DRGE e Hérnia Hiatal: Manejo Clínico Eficaz

FMABC - Faculdade de Medicina do ABC Paulista (SP) — Prova 2025

Enunciado

Um homem, 55 anos, obesidade Grau I, hipertenso, em uso de losartana, queixa-se de azia e regurgitação. Ele tem diagnóstico de esteatose hepática, e o USG de abdômen descarta colelitíase. A endoscopia mostra uma hérnia hiatal pequena, por deslizamento, e esofagite erosiva leve.
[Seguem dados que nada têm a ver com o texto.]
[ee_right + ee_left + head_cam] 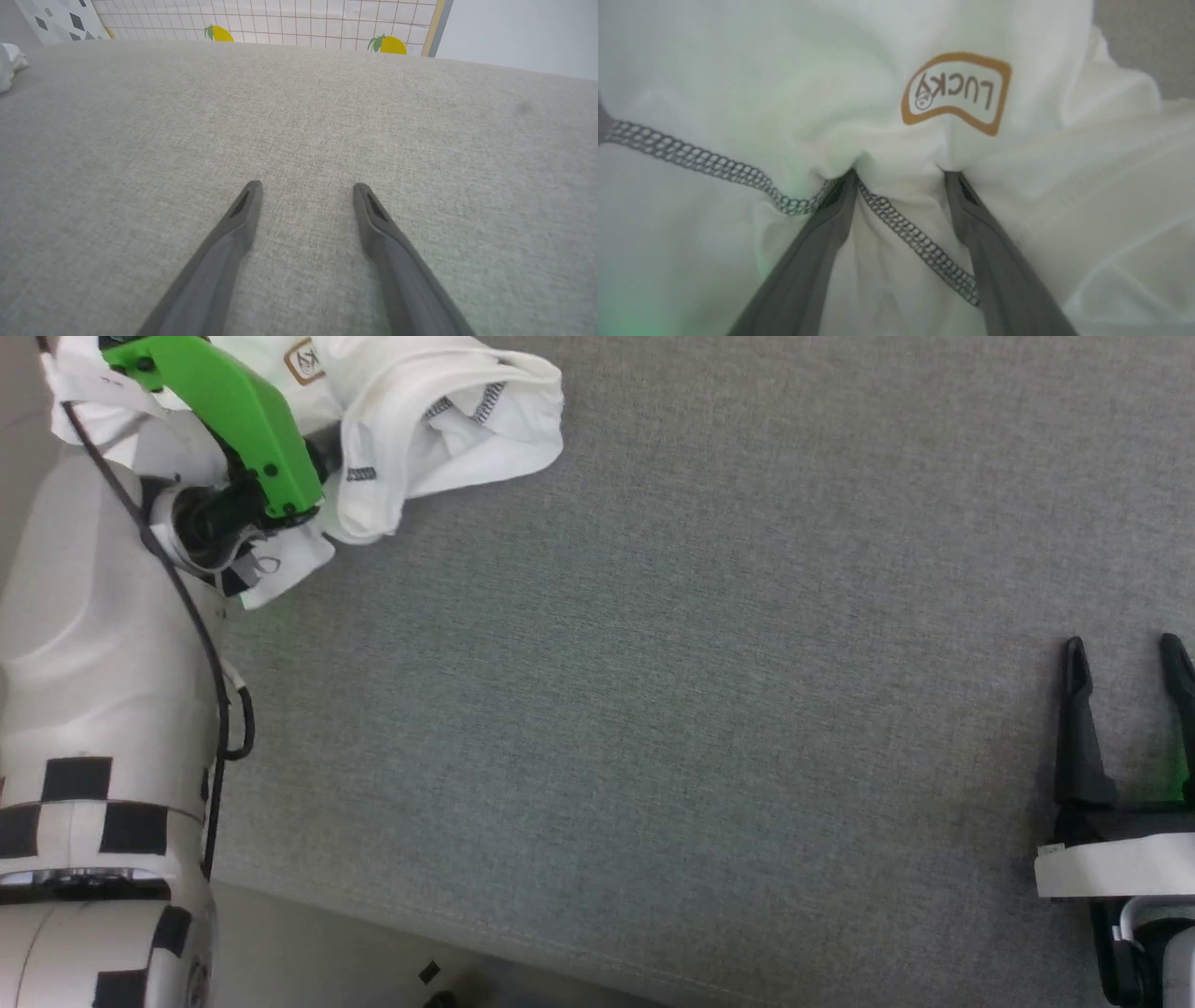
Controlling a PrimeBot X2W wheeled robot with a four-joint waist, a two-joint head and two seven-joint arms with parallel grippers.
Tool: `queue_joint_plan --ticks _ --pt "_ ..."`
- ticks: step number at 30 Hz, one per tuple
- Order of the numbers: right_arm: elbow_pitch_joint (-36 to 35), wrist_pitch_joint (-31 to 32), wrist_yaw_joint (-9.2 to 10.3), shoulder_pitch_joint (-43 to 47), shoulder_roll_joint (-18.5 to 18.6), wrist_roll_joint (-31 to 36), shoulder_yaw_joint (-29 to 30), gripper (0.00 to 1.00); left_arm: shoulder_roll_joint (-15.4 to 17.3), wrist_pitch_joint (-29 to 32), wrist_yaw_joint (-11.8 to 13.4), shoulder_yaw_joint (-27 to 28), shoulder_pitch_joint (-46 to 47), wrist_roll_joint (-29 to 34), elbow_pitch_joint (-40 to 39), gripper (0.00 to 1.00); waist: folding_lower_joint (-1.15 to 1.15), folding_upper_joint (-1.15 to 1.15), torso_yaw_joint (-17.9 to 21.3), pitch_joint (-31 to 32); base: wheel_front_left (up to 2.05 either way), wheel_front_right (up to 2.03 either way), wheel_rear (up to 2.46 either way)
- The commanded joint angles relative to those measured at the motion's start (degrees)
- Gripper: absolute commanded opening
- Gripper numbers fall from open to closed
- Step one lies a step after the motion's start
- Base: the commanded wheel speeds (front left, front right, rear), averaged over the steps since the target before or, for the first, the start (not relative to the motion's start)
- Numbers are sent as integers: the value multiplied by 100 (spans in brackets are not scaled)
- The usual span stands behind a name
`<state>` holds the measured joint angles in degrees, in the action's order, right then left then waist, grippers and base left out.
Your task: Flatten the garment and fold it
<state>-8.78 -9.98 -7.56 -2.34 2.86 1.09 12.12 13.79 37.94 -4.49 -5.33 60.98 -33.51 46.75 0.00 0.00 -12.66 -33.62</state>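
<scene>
Head view. Finds the shirt (420, 392) crumpled in a heap at the mat's (700, 663) far left corner, patch (303, 361) facing up and a dark seam (485, 403) showing inside a fold. Sets a green housing (243, 420) over the heap's left part, with the pale left arm (84, 644) and a black cable (201, 644) along the left edge. Places the right gripper (1123, 649) by the right edge, well apart from the shirt, fingers spread, nothing between them.

Left wrist view. Looks straight into white cloth (738, 93). Has the left gripper (899, 175) released, fingers (822, 224) apart, both tips pressed into the shirt, a small fold bulging between them but not pinched. Puts the "LUCKY" patch (955, 91) just past the tips, upside down. Runs the zigzag seam (705, 161) from the left edge down between the fingers.

Right wrist view. Holds the right gripper (306, 186) spread over bare mat (299, 116), gripping nothing. Cannot tell whether the tips touch the mat. Keeps a white bit of shirt (5, 65) at the far left edge. Ends beyond the far edge in a gridded wall (303, 18) with two lemon prints (219, 33).
</scene>
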Motion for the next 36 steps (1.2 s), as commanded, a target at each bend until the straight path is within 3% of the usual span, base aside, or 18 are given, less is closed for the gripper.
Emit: queue_joint_plan --ticks 1,5,10,15,23,29,36 --pt "-9 42 8 -56 1 56 48 100 -130 -59 15 -34 -265 -5 112 0 0 0 20 -95 0 0 0" --pt "18 62 8 -54 1 55 60 100 -93 -804 92 124 -310 2 15 0 0 0 -37 1 0 0 0" --pt "234 -13 8 -45 1 -28 -5 100 106 -2177 293 318 -217 219 -109 0 0 0 -71 379 0 0 0" --pt "609 -151 8 -44 1 -174 -77 100 182 -2920 135 364 145 261 -269 0 0 0 -49 957 0 0 0" --pt "1264 -380 8 -24 1 -487 -236 100 180 -3240 -238 -225 1173 432 -827 0 0 0 290 1973 0 0 0" --pt "1677 -474 8 22 1 -705 -388 100 -124 -3132 -295 -834 1796 109 -1185 0 0 0 803 2583 0 0 0" --pt "1848 -498 8 81 1 -853 -446 100 -447 -3109 -298 -1429 1704 -505 -1344 0 0 0 1340 2878 0 0 0"
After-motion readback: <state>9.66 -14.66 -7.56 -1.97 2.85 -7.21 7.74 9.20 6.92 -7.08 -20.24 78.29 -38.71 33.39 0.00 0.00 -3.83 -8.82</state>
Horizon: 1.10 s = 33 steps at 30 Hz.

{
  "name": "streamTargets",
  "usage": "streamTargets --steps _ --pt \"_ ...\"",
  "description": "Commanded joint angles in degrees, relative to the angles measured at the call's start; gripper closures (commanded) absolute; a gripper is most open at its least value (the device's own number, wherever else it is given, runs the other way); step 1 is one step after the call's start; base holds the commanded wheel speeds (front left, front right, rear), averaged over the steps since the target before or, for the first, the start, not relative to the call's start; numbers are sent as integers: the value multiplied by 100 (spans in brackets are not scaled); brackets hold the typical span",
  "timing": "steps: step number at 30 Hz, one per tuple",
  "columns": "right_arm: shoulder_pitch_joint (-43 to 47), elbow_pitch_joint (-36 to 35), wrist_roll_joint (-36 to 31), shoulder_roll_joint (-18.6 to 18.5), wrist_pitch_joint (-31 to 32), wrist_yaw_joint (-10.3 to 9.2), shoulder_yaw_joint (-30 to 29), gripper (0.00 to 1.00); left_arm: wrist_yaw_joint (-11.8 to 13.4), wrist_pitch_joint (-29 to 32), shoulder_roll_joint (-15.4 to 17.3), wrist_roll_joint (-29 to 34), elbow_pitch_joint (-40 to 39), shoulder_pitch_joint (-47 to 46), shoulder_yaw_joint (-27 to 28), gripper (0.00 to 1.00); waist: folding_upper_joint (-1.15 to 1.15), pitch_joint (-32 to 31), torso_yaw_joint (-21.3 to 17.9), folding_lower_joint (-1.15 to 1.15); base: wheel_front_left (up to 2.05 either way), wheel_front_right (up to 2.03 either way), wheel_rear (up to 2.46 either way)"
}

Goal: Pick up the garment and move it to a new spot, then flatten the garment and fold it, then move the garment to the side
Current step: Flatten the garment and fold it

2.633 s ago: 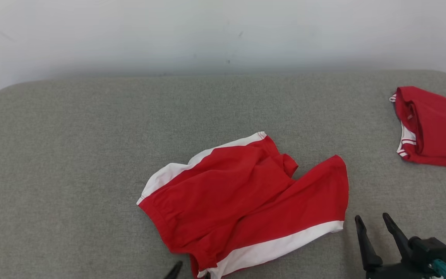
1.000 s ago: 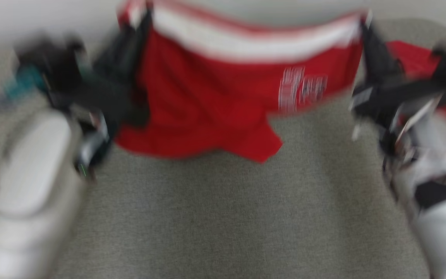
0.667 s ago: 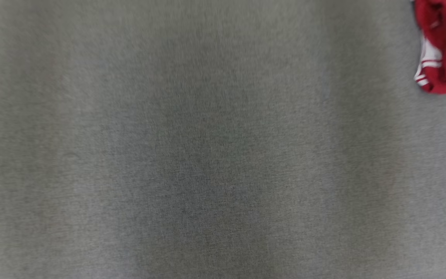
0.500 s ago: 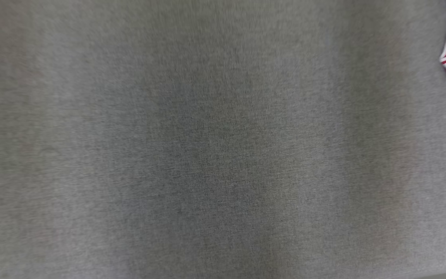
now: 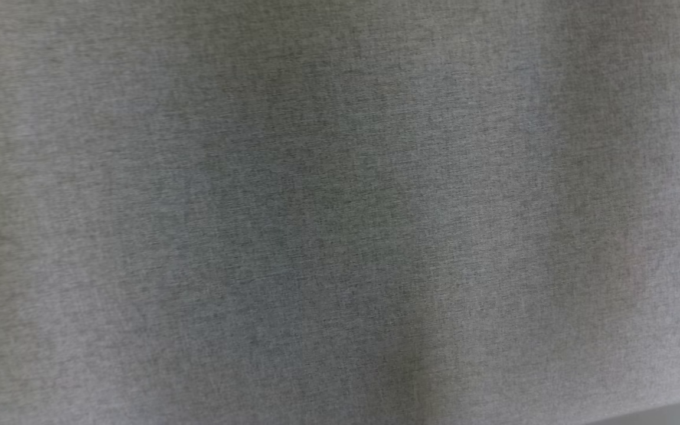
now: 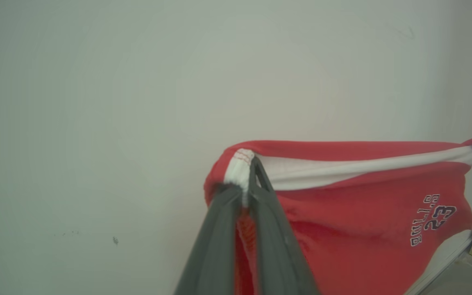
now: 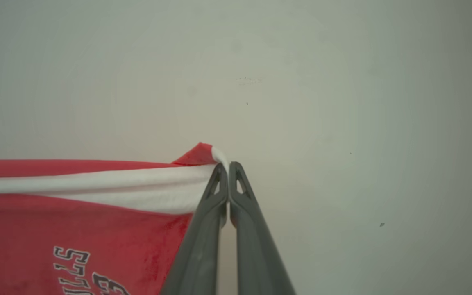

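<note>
Before the wall [image 6: 96,102] | left gripper [image 6: 243,180] pinches garment [image 6: 342,229] corner | right gripper [image 7: 228,166] pinches opposite corner | garment stretched between

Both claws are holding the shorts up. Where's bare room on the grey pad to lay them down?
In the head view, the grey pad is bare fabric from left to right, bordered by a darker strip at the lower right, likely its edge. Nothing crowds it there. The red shorts hang stretched between the left claw and right claw, against the wall.
</note>
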Motion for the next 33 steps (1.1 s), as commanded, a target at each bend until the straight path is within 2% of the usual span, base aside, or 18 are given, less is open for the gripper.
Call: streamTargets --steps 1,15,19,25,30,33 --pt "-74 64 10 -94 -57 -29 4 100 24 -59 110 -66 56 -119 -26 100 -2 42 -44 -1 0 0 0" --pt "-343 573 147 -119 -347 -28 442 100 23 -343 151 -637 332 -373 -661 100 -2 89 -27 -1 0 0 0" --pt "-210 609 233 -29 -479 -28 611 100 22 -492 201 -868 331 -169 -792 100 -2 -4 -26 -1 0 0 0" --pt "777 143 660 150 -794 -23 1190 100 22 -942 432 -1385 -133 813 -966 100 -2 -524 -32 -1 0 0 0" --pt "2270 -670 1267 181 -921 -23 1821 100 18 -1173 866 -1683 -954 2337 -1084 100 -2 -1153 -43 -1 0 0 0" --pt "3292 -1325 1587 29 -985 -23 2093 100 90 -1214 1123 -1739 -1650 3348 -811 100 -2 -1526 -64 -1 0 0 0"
Assinale a alternativa que apresenta a melhor conduta para esse paciente.

Alternativas

  1. A) Encaminhar o paciente para tratamento cirúrgico da obesidade.
  2. B) Realizar pHmetria esofágica.
  3. C) Receitar inibidor de bomba de prótons, orientar sobre a perda de peso e realizar a orientação dietética.
  4. D) Realizar a correção laparoscópica da hérnia de hiato.

Pérola Clínica

DRGE com esofagite erosiva e hérnia hiatal → IBP + perda de peso + dieta é a conduta inicial mais eficaz.

Resumo-Chave

A Doença do Refluxo Gastroesofágico (DRGE) com esofagite erosiva, mesmo na presença de hérnia hiatal pequena, tem como tratamento inicial mais adequado a terapia com inibidores de bomba de prótons (IBP), associada a medidas de estilo de vida como perda de peso e orientação dietética. A obesidade é um fator de risco importante para DRGE.

Contexto Educacional

A Doença do Refluxo Gastroesofágico (DRGE) é uma condição crônica caracterizada pelo fluxo retrógrado do conteúdo gástrico para o esôfago, causando sintomas incômodos e/ou complicações. Os sintomas clássicos são azia e regurgitação. A presença de esofagite erosiva na endoscopia confirma o diagnóstico de DRGE erosiva. A hérnia hiatal por deslizamento, mesmo que pequena, é um fator que pode contribuir para a incompetência da barreira antirrefluxo. A fisiopatologia da DRGE envolve múltiplos fatores, incluindo a disfunção do esfíncter esofágico inferior (EEI), a presença de hérnia hiatal, o esvaziamento gástrico retardado e a obesidade, que aumenta a pressão intra-abdominal. O diagnóstico é frequentemente clínico, mas a endoscopia é indicada para avaliar a presença de esofagite, hérnia hiatal ou complicações como esôfago de Barrett. A pHmetria esofágica é reservada para casos refratários ou atípicos. O tratamento inicial da DRGE, especialmente com esofagite erosiva, baseia-se na supressão da acidez gástrica com inibidores de bomba de prótons (IBP), que são altamente eficazes. Além da farmacoterapia, as modificações no estilo de vida são cruciais, incluindo perda de peso (especialmente em pacientes obesos), elevação da cabeceira da cama, evitar refeições copiosas antes de deitar e restrição de alimentos que desencadeiam os sintomas. A cirurgia é considerada apenas para casos selecionados e refratários ao tratamento clínico otimizado.

Perguntas Frequentes

Quais são os sintomas típicos da Doença do Refluxo Gastroesofágico (DRGE)?

Os sintomas típicos da DRGE incluem azia (queimação retroesternal) e regurgitação (retorno de conteúdo gástrico à boca ou faringe), que podem piorar após refeições ou ao deitar.

Qual a conduta inicial para DRGE com esofagite erosiva e hérnia hiatal pequena?

A conduta inicial mais adequada é a prescrição de inibidores de bomba de prótons (IBP) para controle da acidez, associada a orientações sobre perda de peso e modificações dietéticas e de estilo de vida.

Qual a relação entre obesidade e DRGE?

A obesidade é um fator de risco significativo para DRGE, pois o aumento da pressão intra-abdominal pode favorecer o refluxo gastroesofágico e a formação de hérnia hiatal, agravando os sintomas e a esofagite.